You may have noticed that it’s getting harder to find cheap incandescent light bulbs on supermarket shelves, and instead they have been replaced by fluorescent and LED bulbs.
The change goes back to early 2007 when Malcolm Turnbull, then Federal Environment Minister, announced the phasing out of incandescent bulbs beginning to start in 2009. The reason is a potential reduction of 800,000 tonnes of greenhouse emissions derived from using more energy efficient light bulbs.
At the time there was a little bit of consumer concern as the number of alternative bulb shapes was relatively limited and the available LED and fluorescent alternatives would either not fit particular light fitting or change the aesthetics of a light.
However, manufactures have changed the market in the last eight years and now there is a wide range of alternative shapes and sizes.
The phasing out was undertaken with a combination of import and sales restrictions.
- February 2009 – An import restriction was put in place.
- November 2009 – Sales restrictions on Tungsten filament incandescent general lighting service light bulbs, extra low voltage halogen non-reflector lamps and Self-ballasted compact fluorescent lamps.
- October 2010 – Sales restrictions were introduced on greater than 40W candle, fancy round and decorative lamps, and ELV halogen reflector lamps (the average measured wattage shall be no more than 37W – effective April 2012).
- January 2011 – Sales restrictions came into force on mains voltage halogen (MVH) non-reflector lamps (until September 2016, when tested in accordance with AS/NZS 4934.1, MVH non-reflector lamps may comply with a reduced initial efficacy requirement).
- October 2012 – Lamps greater than 25W, candle fancy round and decorative lamps.
The vast majority of incandescent bulbs have now been phased out. The few exceptions will be phased out at some point subject to energy efficient replacements becoming available. These bulbs fall into two categories – pilot lamps 25W and below and mains voltage reflector lamps including halogen lamps.
Life of a bulb
According to www.bulbs.com, LED lights last around 50,000 hours or 17 years if used eight hours a day. This compares with:
- Fluorescent bulbs last around 5,000-6,250 hours.

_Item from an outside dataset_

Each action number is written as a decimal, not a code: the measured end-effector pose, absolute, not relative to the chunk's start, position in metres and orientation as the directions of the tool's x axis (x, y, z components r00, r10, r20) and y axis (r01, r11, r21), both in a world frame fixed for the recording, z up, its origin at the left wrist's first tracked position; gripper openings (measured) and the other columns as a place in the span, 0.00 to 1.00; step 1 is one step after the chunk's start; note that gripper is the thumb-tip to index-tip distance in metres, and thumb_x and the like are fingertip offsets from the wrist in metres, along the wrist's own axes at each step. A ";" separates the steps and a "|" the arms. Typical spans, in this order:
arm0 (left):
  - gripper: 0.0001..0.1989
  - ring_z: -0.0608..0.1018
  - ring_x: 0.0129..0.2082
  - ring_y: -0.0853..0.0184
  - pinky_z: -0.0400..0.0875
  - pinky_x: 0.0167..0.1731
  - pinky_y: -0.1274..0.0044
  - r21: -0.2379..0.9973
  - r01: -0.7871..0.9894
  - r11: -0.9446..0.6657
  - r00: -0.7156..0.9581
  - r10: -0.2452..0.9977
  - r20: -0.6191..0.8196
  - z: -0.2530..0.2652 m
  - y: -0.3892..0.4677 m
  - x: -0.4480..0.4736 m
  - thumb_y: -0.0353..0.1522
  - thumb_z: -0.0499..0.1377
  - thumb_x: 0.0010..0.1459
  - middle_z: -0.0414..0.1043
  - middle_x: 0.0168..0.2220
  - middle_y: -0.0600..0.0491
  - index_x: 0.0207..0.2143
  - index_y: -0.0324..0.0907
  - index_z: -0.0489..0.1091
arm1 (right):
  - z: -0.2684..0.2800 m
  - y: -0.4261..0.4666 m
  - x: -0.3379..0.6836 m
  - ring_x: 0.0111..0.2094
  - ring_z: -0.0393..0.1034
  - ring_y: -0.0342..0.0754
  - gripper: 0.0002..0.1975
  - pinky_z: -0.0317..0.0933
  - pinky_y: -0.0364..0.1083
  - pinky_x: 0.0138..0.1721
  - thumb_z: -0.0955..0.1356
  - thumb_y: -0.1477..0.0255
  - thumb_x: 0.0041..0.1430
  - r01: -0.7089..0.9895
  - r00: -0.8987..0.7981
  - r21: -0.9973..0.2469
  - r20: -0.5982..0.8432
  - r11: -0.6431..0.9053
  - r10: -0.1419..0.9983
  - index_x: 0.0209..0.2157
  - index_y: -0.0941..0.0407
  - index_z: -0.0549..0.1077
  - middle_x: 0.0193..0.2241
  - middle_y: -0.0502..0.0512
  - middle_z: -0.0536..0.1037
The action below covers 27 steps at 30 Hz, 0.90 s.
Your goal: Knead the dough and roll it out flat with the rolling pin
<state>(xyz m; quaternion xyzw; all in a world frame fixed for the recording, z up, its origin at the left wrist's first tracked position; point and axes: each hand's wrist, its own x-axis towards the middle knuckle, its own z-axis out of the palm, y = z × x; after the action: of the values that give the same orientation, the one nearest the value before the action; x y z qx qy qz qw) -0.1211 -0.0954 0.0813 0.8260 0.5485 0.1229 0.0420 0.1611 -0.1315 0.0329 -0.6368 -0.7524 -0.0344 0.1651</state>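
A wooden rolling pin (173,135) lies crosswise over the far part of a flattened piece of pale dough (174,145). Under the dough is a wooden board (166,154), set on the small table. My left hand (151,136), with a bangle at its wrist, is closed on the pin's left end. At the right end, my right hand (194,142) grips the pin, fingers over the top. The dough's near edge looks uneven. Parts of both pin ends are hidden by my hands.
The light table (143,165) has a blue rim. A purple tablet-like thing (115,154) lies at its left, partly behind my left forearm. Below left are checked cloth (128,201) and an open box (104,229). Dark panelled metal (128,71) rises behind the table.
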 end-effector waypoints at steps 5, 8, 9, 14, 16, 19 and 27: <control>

- Halogen you can expect around 2,500 hours.
- Incandescent last only about 1,000 hours.
There is no doubt that the cost of bulbs has gone up, with the traditional light bulb shape costing around $13 in LED, $12 in Halogen and about $7-$8 in Fluro. (Prices from Bunnings.com).
When you consider that back in 2007 you could pick up incandescent bulbs for as little as 50 cents, even if you had to change them every four months and with the reduction in your electricity bill, it suggests that we are as consumers still a little out of pocket.
The exception is with LED lights if you are planning to live in the same house with the same lights for the next 10+ years.
Of course we can argue that the reduction in greenhouse emissions is worth it, as this trend of moving away from incandescent bulbs is occurring across the world. Plus paying 50 cents for a light bulb 10 years ago does on reflection sound ludicrously cheap.